Strano che Mario Monicelli, ai tempi di “Amici miei”, non c’abbia pensato. Eppure uno dei protagonisti, Giorgio Perozzi, era proprio un giornalista. E strano che non ci abbiano ancora pensato quelli di “Scherzi a parte”. Sì, perchè il sistema in vigore per le elezioni dell’Ordine dei Giornalisti offre assist geniali a chi vuole tirare burle a qualche malcapitato. Tanto per esemplificare, ti alzi la mattina e scopri che ti hanno eletto presidente dell’OdG regionale. A tua totale insaputa, è ovvio. Una cosa che non solo è possibile ma, in base al regolamento elettorale vigente, è addirittura auspicabile: proibito infatti per l’Ordine (sì, è tutto vero) accettare formalmente delle candidature. Tutti devono essere eleggibili, dice l’ipocritissima norma. Quindi nessuna pubblicità può essere data ai nomi degli aspiranti. Buio (formale) assoluto. Nessun elenco, nessun promemoria, nessuna affissione con i nomi dei papabili. I quali, però, sono a parole arcinoti da mesi e ovviamente organizzatissimi, spesso con alle spalle oliate macchine elettorali. Quelle che, tramite la presenza al seggio, 24 ore su 24, di uomini di fiducia, sono in grado di allungare sottobanco agli smarriti elettori (e chiedo, tra parentesi: è tollerabile, è “normale”, che un elettore vada a votare senza sapere non sono per chi vota, ma per che cosa vota? Se ne sono viste di cotte e di crude…) “pizzini” precompilati con la lista dei nomi suggeriti dal “partito” di turno. Oppure di affiggere alle pareti del seggio medesimo, contro ogni norma e pretesa di “par condicio” ma con il tacito consenso di colleghi e osservatori, un tazebao con i propri candidati, tanto per ispirare gli indecisi. Insomma, una via di mezzo tra la comica e il manicomio.

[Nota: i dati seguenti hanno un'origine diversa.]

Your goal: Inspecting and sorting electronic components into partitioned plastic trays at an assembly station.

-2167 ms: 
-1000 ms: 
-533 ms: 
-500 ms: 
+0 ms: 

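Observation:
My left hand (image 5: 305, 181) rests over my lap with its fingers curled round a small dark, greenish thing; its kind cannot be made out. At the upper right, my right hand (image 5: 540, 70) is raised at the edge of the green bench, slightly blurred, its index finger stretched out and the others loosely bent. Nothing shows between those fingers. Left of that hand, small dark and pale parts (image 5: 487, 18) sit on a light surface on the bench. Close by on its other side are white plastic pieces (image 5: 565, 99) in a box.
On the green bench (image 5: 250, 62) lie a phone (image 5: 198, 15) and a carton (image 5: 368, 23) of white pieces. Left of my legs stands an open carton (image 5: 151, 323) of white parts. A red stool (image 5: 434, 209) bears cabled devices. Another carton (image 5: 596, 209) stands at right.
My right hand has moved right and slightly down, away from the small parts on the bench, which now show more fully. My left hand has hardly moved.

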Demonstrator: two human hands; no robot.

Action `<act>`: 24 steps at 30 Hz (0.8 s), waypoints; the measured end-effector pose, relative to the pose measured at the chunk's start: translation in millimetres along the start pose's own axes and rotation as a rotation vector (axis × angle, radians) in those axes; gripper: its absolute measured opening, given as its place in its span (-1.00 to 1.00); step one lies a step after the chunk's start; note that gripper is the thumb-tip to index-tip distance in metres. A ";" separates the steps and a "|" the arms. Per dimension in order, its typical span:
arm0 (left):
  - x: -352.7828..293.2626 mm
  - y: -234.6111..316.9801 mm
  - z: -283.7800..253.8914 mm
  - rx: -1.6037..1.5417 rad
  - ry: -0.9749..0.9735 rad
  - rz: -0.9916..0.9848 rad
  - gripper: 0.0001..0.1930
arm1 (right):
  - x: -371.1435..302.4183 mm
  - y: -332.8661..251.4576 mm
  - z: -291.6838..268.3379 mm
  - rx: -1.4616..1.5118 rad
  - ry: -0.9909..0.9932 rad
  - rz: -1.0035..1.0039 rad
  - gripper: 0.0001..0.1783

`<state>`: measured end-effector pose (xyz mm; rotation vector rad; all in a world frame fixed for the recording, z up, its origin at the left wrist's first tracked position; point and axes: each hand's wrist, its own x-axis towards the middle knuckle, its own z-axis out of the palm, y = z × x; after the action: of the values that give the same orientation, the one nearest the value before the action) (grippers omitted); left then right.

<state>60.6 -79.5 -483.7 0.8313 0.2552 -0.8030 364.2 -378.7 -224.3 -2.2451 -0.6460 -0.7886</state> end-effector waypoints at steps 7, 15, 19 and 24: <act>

Poi c’è la questione, già descritta meglio qui, dei luoghi di voto ubicati tanto lontano dalla residenza dei votanti da rendere, se non impossibile, altamente improbabile l’esercizio del diritto di voto. Chi, da Marradi, prende la macchina una domenica di maggio e va a Firenze a votare? O da Capalbio va a Siena? Per capire l’effetto concreto di tutto questo, basti pensare che ieri a Siena (il seggio che ho “presidiato” di persona e che comprendeva anche i colleghi grossetani) su 402 aventi diritto hanno votato in 74 e che, di questi, solo uno veniva da Grosseto…
Ma il massimo è un altro. E cioè che è stata tutta un’inutile perdita di tempo e che i “giochi” veri si fanno al ballottaggio di domenica 30/5. Come dire: bisognerebbe in teoria far scomodare di nuovo tutti e farli tornare a sprecare un giorno di festa. Probabile? Altrochè. Le statistiche dicono che al ballottaggio il numero dei votanti crolla del 40% rispetto al turno precedente, che a sua volta è storicamente “moscio” con un’astensione del 70%. Ciò è reso possibile dal fatto che il regolamento prevede per l’elezione al primo “giro” l’ottenimento della maggioranza assoluta dei voti, quota praticamente quasi impossibile da raggiungere data (anche) la diluizione dei voti che deriva dal sistema delle candidature “al buio”. Morale: bisogna fare un secondo turno di ballottaggio, a cui accedono, tra i non eletti, un numero di candidati doppio rispetto al numero di posti da assegnare. Detto in soldoni, il totale dei candidati e quello dei votanti finisce per avere rapporti grotteschi e, alla fine dei giochi, chi viene eletto risulta tale grazie al voto di poche centinaia di volonterosi su quasi 5mila giornalisti toscani.
Alzi la mano chi trova che tutto ciò sia normale, democratico, corretto, etico e trasparente. Quella trasparenza tanto invocata quando, strappandosi le vesti, la pretende dagli altri.
Vabbè, per oggi ho detto abbastanza, il resto verrà coi dati definitivi alla mano.